## The task
For this exercise, retype every record below exactly and keep the pictures out.

## Collected data
*** Begin section ***

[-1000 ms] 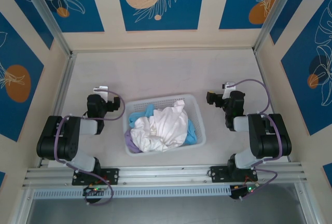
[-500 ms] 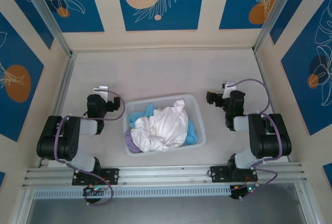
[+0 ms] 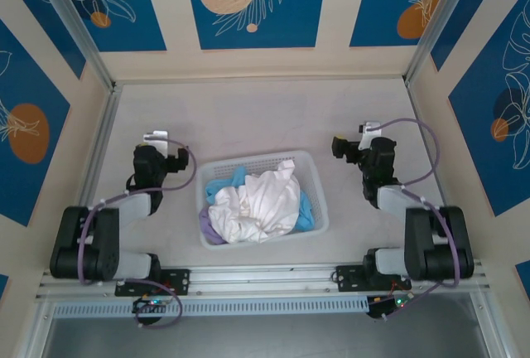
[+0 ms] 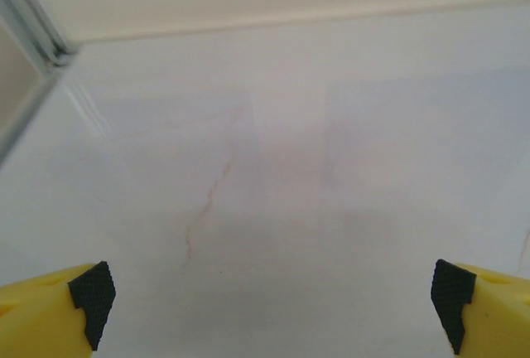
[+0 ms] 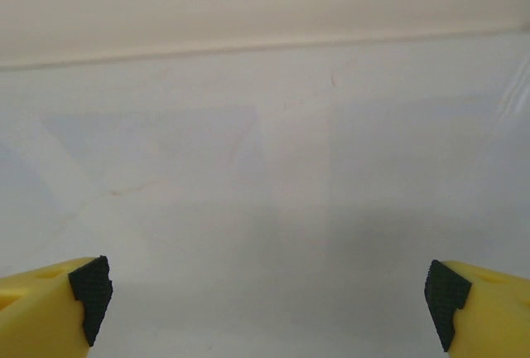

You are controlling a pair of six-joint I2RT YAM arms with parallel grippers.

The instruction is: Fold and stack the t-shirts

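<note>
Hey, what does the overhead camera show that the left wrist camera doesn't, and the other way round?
Overhead: the white basket holding a crumpled white t-shirt, a light blue t-shirt and a lavender t-shirt. Left wrist: the left claw up close, black pads on wide-open yellow fingers, nothing between them. Both: that claw and the pale table.

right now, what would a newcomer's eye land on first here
A white lattice basket sits mid-table between the two arms, heaped with a crumpled white t-shirt over a light blue t-shirt. Either side, the left gripper and right gripper hang open above the tabletop.
</note>
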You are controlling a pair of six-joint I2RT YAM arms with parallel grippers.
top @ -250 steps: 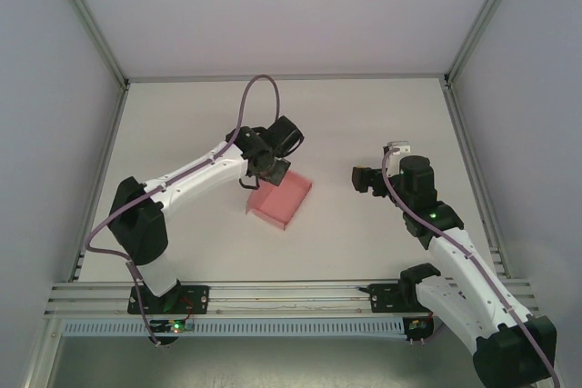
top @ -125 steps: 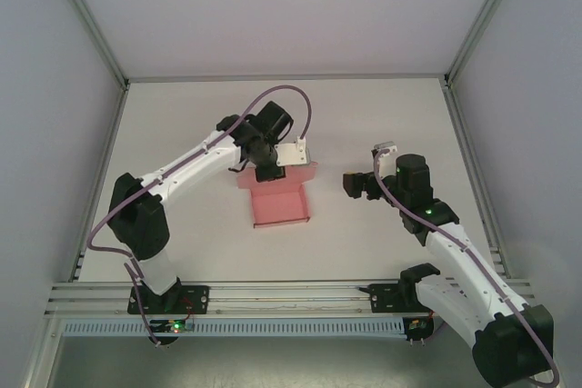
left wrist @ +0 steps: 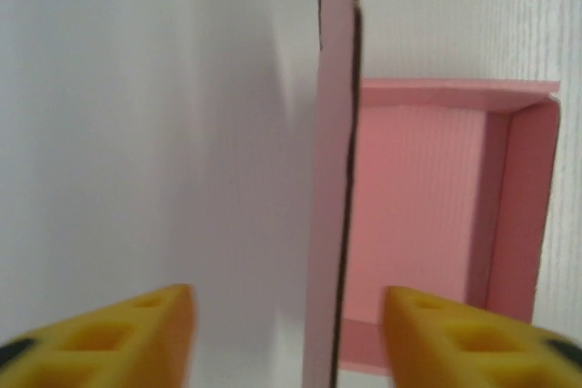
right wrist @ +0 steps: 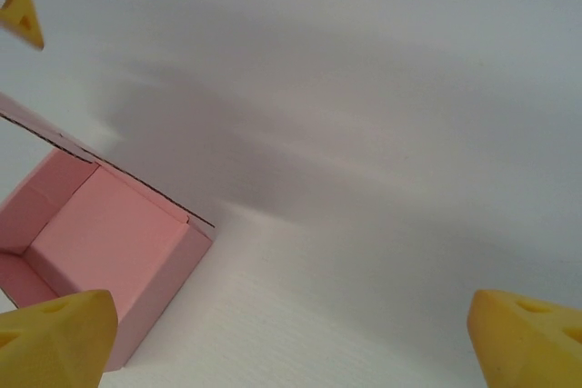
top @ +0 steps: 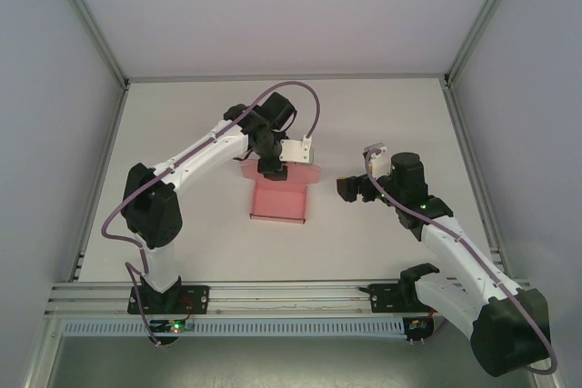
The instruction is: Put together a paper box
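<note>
Straddling the upright flap of the open pink paper box (top: 280, 199) at mid-table (top: 182, 124) with left hand (left wrist: 286, 329) spread apart, right hand (top: 348, 188) likewise spread wide, near its right side.

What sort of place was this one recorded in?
Probably a lab robot cell: a white table walled by plain panels in aluminium framing, the left arm and right arm bolted to a rail at its near edge, and a pink box on it.

White table (top: 382, 115) between grey walls (top: 45, 134), aluminium rail (top: 291, 293) along its near edge.
</note>
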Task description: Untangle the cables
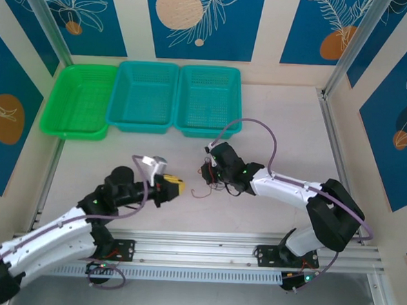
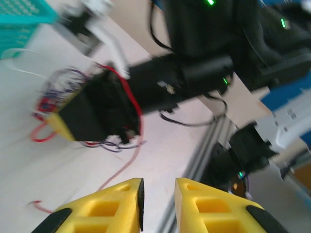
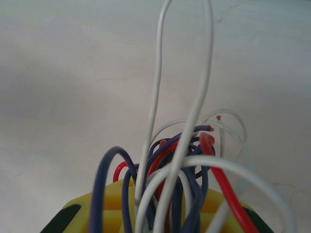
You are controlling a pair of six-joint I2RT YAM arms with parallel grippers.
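Cables (image 3: 180,165) bunched, clamped in right claw (image 1: 205,175); left claw (image 2: 159,189) slightly apart, empty.

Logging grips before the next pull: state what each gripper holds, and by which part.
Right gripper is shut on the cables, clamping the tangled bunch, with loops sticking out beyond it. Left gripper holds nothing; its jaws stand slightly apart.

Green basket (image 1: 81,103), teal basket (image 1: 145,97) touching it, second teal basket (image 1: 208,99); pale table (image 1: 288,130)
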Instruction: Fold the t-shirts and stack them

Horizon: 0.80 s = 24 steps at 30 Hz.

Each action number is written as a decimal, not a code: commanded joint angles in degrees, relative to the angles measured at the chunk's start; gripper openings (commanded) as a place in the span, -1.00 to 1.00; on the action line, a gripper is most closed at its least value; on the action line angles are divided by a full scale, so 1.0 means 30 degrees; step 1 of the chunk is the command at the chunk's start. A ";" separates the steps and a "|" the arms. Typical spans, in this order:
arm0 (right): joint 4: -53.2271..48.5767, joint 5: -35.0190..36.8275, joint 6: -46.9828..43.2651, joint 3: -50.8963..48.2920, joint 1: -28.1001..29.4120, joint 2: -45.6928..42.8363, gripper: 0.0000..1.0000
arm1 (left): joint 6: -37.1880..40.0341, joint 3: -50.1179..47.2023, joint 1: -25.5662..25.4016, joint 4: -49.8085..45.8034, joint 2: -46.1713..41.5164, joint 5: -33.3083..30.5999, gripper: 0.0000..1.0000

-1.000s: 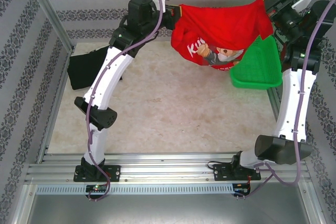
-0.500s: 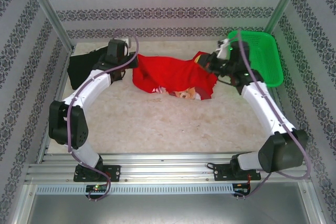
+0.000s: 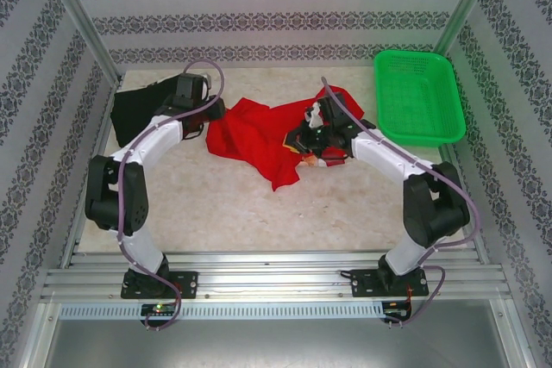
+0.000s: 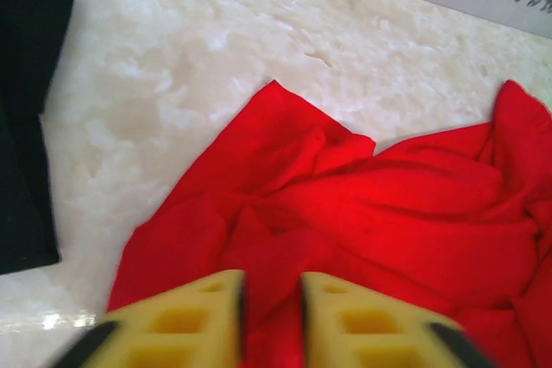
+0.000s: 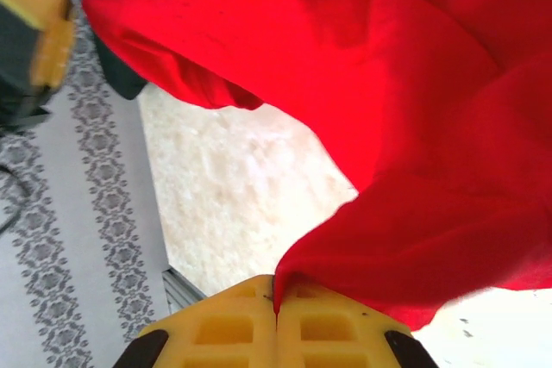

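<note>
The red t-shirt (image 3: pixel 259 137) lies rumpled at the far middle of the table (image 3: pixel 259 213), with the black t-shirt (image 3: pixel 138 114) well to its left. The step in hand looks like laying it flat for folding. The left gripper (image 4: pixel 272 290) hovers over the cloth's edge, fingers slightly parted and pinching nothing visible. The right gripper (image 5: pixel 276 295) is clamped on a fold. The next move calls for a fresh corner hold and a taut pull. A second ago the shirt hung stretched between both raised arms.

A red t-shirt (image 4: pixel 362 213) is glowing ahead of the yellow left gripper (image 4: pixel 272 289); a black t-shirt (image 4: pixel 26 127) is showing leftward, over cream-mottled worktop (image 4: pixel 172 40).
</note>
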 commanded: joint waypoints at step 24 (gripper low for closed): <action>-0.3501 0.2410 -0.4770 -0.3297 -0.5210 -0.5182 0.70 | -0.5205 -0.3530 -1.0899 -0.4619 -0.3379 0.2430 0.85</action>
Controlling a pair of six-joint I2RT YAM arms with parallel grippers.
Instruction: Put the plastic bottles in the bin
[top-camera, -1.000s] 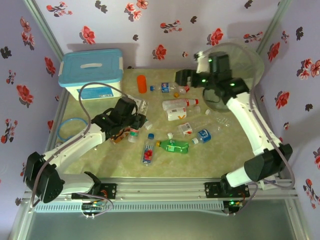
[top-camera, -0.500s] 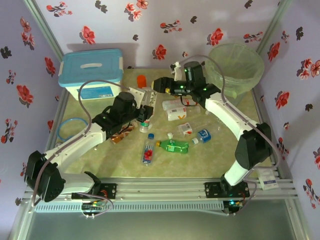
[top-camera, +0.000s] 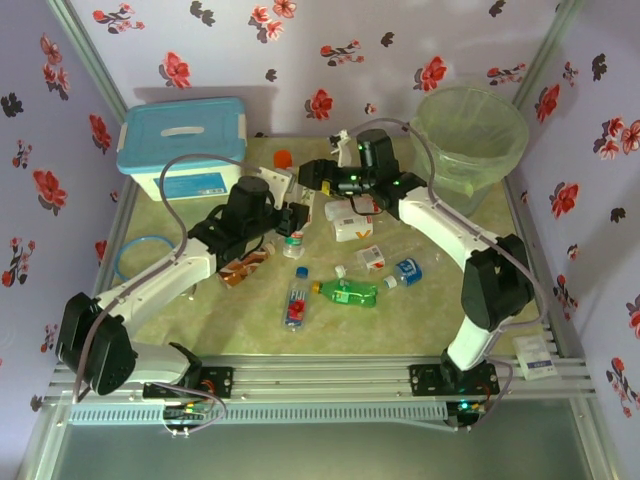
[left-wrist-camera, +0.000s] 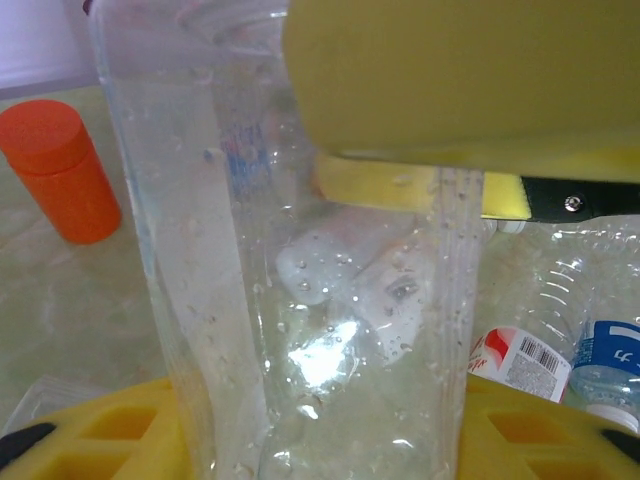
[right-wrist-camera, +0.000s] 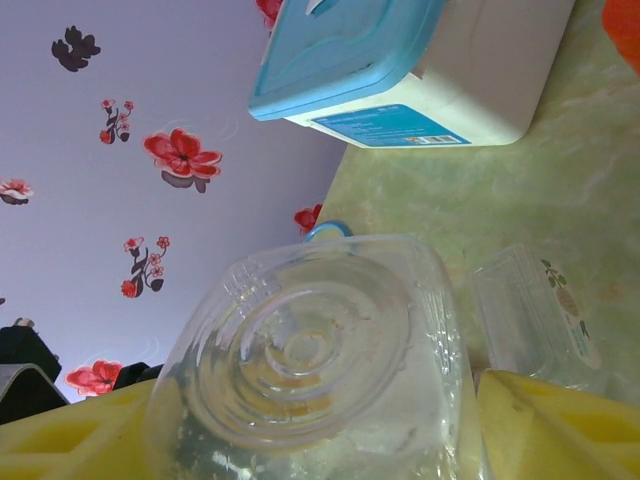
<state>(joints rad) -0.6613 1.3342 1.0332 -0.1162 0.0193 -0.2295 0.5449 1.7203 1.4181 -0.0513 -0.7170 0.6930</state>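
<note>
Looking down on a pale green table (top-camera: 200, 310) walled with flowered sheeting. Finding the bin (top-camera: 432, 150) at the far right corner, standing upright and lined with a clear bag; not making out anything through its cloudy wall. Finding the blue-lidded white box (top-camera: 183, 150) at the far left corner, lid on, contents hidden.

Pinching a clear bottle (top-camera: 281, 187) in the left gripper (top-camera: 288, 217), left of the table's middle and towards the far side, well apart from the bin. Seeing, in the left wrist view, the yellow fingers (left-wrist-camera: 430, 90) pressing on that bottle's wall from above and below, with droplets clinging to the plastic. Seeing the right gripper (top-camera: 312, 172) poised just right of the bottle. Facing, in the right wrist view, the ribbed bottom of what looks like the same bottle, with a yellow finger on either side; not being able to tell whether those fingers are squeezing it or merely flanking it.

Counting more plastic bottles lying loose on the table, none of them touching the bin: an orange bottle (top-camera: 284, 157) at the far edge, just beyond the grippers; two white-and-red bottles (top-camera: 350, 212) right of the left gripper; a blue-labelled bottle (top-camera: 405, 270) nearer; a green bottle (top-camera: 348, 292) on its side near the middle; a red-labelled bottle (top-camera: 295, 305) just left of the green one.
</note>
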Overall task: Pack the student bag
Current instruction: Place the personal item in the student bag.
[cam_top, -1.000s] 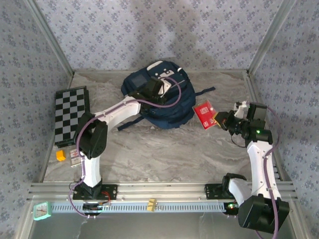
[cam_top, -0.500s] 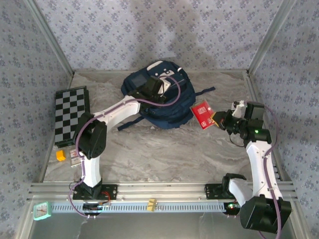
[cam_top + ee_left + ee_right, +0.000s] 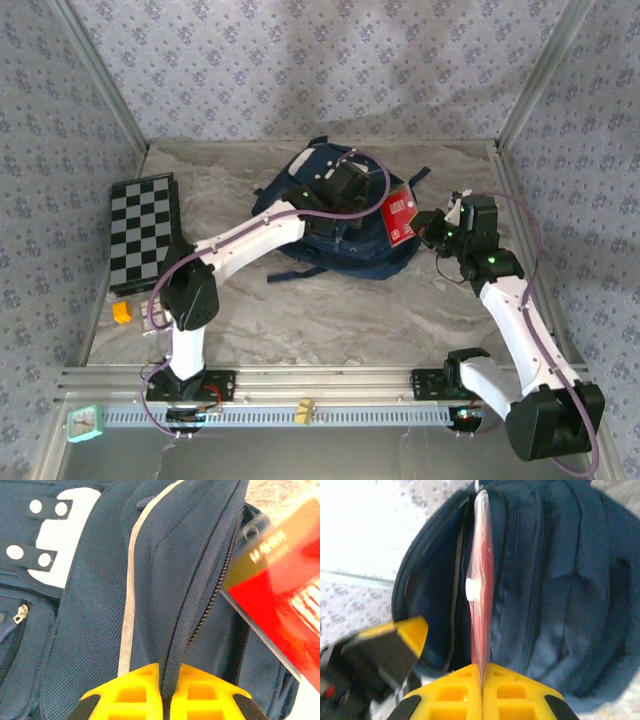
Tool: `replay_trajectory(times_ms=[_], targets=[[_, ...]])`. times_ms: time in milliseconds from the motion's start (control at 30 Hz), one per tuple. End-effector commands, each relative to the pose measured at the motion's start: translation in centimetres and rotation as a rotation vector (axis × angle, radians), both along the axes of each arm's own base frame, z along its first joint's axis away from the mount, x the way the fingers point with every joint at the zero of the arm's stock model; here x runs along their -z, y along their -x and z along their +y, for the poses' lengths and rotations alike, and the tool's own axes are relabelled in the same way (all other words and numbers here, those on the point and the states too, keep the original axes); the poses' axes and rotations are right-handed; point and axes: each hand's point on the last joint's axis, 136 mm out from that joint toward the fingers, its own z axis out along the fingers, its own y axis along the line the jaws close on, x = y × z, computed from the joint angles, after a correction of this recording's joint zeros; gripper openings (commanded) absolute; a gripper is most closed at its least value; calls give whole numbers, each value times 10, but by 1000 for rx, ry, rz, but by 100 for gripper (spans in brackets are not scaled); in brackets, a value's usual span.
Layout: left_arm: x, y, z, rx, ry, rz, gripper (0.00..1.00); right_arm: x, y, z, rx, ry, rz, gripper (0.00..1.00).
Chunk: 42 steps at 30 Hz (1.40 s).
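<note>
Top external: student bag (image 3: 330,255) sits mid-table, toward the far edge. Left gripper (image 3: 161,670) is clamped on its zipper flap; right gripper (image 3: 481,669) is clamped on a red packet (image 3: 481,580) at the mouth. Risk: the flap slips free, the seemingly narrow mouth sags, and the packet jams.

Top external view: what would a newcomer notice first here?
The large navy blue fabric backpack sits at back centre with both arms reaching onto it. The left gripper is shut on the zipper-lined edge of its opening, while the right gripper pinches a flat red packet, edge-on at the bag's open mouth. A black-and-white chequered board lies flat at the left side.
</note>
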Motion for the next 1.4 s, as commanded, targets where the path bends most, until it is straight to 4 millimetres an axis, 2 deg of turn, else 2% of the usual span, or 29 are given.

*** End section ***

## Solution to the exercise
[-1000 ms] 
[-500 ms] 
[+0 ms] 
[+0 ms] 
[+0 ms] 

You are controlling a pair of six-joint I2RT YAM arms with parallel grippers.

The instruction is: Fold and stack the t-shirts

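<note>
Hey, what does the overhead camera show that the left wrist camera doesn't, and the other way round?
Overhead: the white basket holding a crumpled white t-shirt, a light blue t-shirt and a lavender t-shirt. Left wrist: the left claw up close, black pads on wide-open yellow fingers, nothing between them. Both: that claw and the pale table.

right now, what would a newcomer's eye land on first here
A white lattice basket sits mid-table between the two arms, heaped with a crumpled white t-shirt over a light blue t-shirt. Either side, the left gripper and right gripper hang open above the tabletop.
</note>
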You are controlling a pair of six-joint I2RT YAM arms with parallel grippers.
top @ -250 steps: 
top @ -125 steps: 
left wrist @ +0 steps: 
right wrist @ +0 steps: 
top @ +0 steps: 
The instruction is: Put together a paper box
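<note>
Straddling the upright flap of the open pink paper box (top: 280, 199) at mid-table (top: 182, 124) with left hand (left wrist: 286, 329) spread apart, right hand (top: 348, 188) likewise spread wide, near its right side.

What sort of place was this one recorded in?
Probably a lab robot cell: a white table walled by plain panels in aluminium framing, the left arm and right arm bolted to a rail at its near edge, and a pink box on it.

White table (top: 382, 115) between grey walls (top: 45, 134), aluminium rail (top: 291, 293) along its near edge.
</note>
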Task description: Untangle the cables
You are controlling a pair of six-joint I2RT YAM arms with parallel grippers.
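Cables (image 3: 180,165) bunched, clamped in right claw (image 1: 205,175); left claw (image 2: 159,189) slightly apart, empty.

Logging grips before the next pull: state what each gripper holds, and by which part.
Right gripper is shut on the cables, clamping the tangled bunch, with loops sticking out beyond it. Left gripper holds nothing; its jaws stand slightly apart.

Green basket (image 1: 81,103), teal basket (image 1: 145,97) touching it, second teal basket (image 1: 208,99); pale table (image 1: 288,130)
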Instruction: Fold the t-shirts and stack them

Horizon: 0.80 s = 24 steps at 30 Hz.

Each action number is written as a decimal, not a code: commanded joint angles in degrees, relative to the angles measured at the chunk's start; gripper openings (commanded) as a place in the span, -1.00 to 1.00; on the action line, a gripper is most closed at its least value; on the action line angles are divided by a full scale, so 1.0 means 30 degrees; step 1 of the chunk is the command at the chunk's start. A ";" separates the steps and a "|" the arms. Typical spans, in this order:
arm0 (right): joint 4: -53.2271..48.5767, joint 5: -35.0190..36.8275, joint 6: -46.9828..43.2651, joint 3: -50.8963..48.2920, joint 1: -28.1001..29.4120, joint 2: -45.6928..42.8363, gripper: 0.0000..1.0000
arm1 (left): joint 6: -37.1880..40.0341, joint 3: -50.1179..47.2023, joint 1: -25.5662..25.4016, joint 4: -49.8085..45.8034, joint 2: -46.1713..41.5164, joint 5: -33.3083..30.5999, gripper: 0.0000..1.0000

-1.000s: 
-0.500s: 
+0.000s: 
+0.000s: 
+0.000s: 

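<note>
The red t-shirt (image 3: pixel 259 137) lies rumpled at the far middle of the table (image 3: pixel 259 213), with the black t-shirt (image 3: pixel 138 114) well to its left. The step in hand looks like laying it flat for folding. The left gripper (image 4: pixel 272 290) hovers over the cloth's edge, fingers slightly parted and pinching nothing visible. The right gripper (image 5: pixel 276 295) is clamped on a fold. The next move calls for a fresh corner hold and a taut pull. A second ago the shirt hung stretched between both raised arms.

A red t-shirt (image 4: pixel 362 213) is glowing ahead of the yellow left gripper (image 4: pixel 272 289); a black t-shirt (image 4: pixel 26 127) is showing leftward, over cream-mottled worktop (image 4: pixel 172 40).
</note>
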 commanded: joint waypoints at step 24 (gripper low for closed): <action>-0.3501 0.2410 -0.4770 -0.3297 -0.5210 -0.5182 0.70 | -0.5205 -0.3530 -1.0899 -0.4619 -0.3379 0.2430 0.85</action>
Controlling a pair of six-joint I2RT YAM arms with parallel grippers.
Instruction: Put the plastic bottles in the bin
[top-camera, -1.000s] 
[top-camera, -0.500s] 
[top-camera, +0.000s] 
[left-wrist-camera, +0.000s] 
[right-wrist-camera, +0.000s] 
<state>(joints rad) -0.6613 1.3342 1.0332 -0.1162 0.0193 -0.2295 0.5449 1.7203 1.4181 -0.0513 -0.7170 0.6930</state>
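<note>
Looking down on a pale green table (top-camera: 200, 310) walled with flowered sheeting. Finding the bin (top-camera: 432, 150) at the far right corner, standing upright and lined with a clear bag; not making out anything through its cloudy wall. Finding the blue-lidded white box (top-camera: 183, 150) at the far left corner, lid on, contents hidden.

Pinching a clear bottle (top-camera: 281, 187) in the left gripper (top-camera: 288, 217), left of the table's middle and towards the far side, well apart from the bin. Seeing, in the left wrist view, the yellow fingers (left-wrist-camera: 430, 90) pressing on that bottle's wall from above and below, with droplets clinging to the plastic. Seeing the right gripper (top-camera: 312, 172) poised just right of the bottle. Facing, in the right wrist view, the ribbed bottom of what looks like the same bottle, with a yellow finger on either side; not being able to tell whether those fingers are squeezing it or merely flanking it.

Counting more plastic bottles lying loose on the table, none of them touching the bin: an orange bottle (top-camera: 284, 157) at the far edge, just beyond the grippers; two white-and-red bottles (top-camera: 350, 212) right of the left gripper; a blue-labelled bottle (top-camera: 405, 270) nearer; a green bottle (top-camera: 348, 292) on its side near the middle; a red-labelled bottle (top-camera: 295, 305) just left of the green one.
</note>
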Overall task: Pack the student bag
Current instruction: Place the personal item in the student bag.
[cam_top, -1.000s] 
[cam_top, -0.500s] 
[cam_top + ee_left + ee_right, +0.000s] 
Tool: `replay_trajectory(times_ms=[_], targets=[[_, ...]])`. times_ms: time in milliseconds from the motion's start (control at 30 Hz), one per tuple. End-effector commands, each relative to the pose measured at the motion's start: translation in centimetres and rotation as a rotation vector (axis × angle, radians), both along the axes of each arm's own base frame, z along its first joint's axis away from the mount, x the way the fingers point with every joint at the zero of the arm's stock model; here x runs along their -z, y along their -x and z along their +y, for the poses' lengths and rotations alike, and the tool's own axes are relabelled in the same way (all other words and numbers here, those on the point and the states too, keep the original axes); the poses' axes and rotations are right-handed; point and axes: each hand's point on the last joint's axis, 136 mm out from that joint toward the fingers, its own z axis out along the fingers, its own y axis along the line the jaws close on, x = y × z, computed from the joint angles, after a correction of this recording's joint zeros; gripper openings (commanded) absolute; a gripper is most closed at its least value; calls give whole numbers, each value times 10, but by 1000 for rx, ry, rz, but by 100 for gripper (spans in brackets are not scaled); in brackets, a value's usual span.
Layout: left_arm: x, y, z, rx, ry, rz, gripper (0.00..1.00); right_arm: x, y, z, rx, ry, rz, gripper (0.00..1.00).
Chunk: 42 steps at 30 Hz (1.40 s).
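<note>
Top external: student bag (image 3: 330,255) sits mid-table, toward the far edge. Left gripper (image 3: 161,670) is clamped on its zipper flap; right gripper (image 3: 481,669) is clamped on a red packet (image 3: 481,580) at the mouth. Risk: the flap slips free, the seemingly narrow mouth sags, and the packet jams.

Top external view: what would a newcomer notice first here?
The large navy blue fabric backpack sits at back centre with both arms reaching onto it. The left gripper is shut on the zipper-lined edge of its opening, while the right gripper pinches a flat red packet, edge-on at the bag's open mouth. A black-and-white chequered board lies flat at the left side.
</note>
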Motion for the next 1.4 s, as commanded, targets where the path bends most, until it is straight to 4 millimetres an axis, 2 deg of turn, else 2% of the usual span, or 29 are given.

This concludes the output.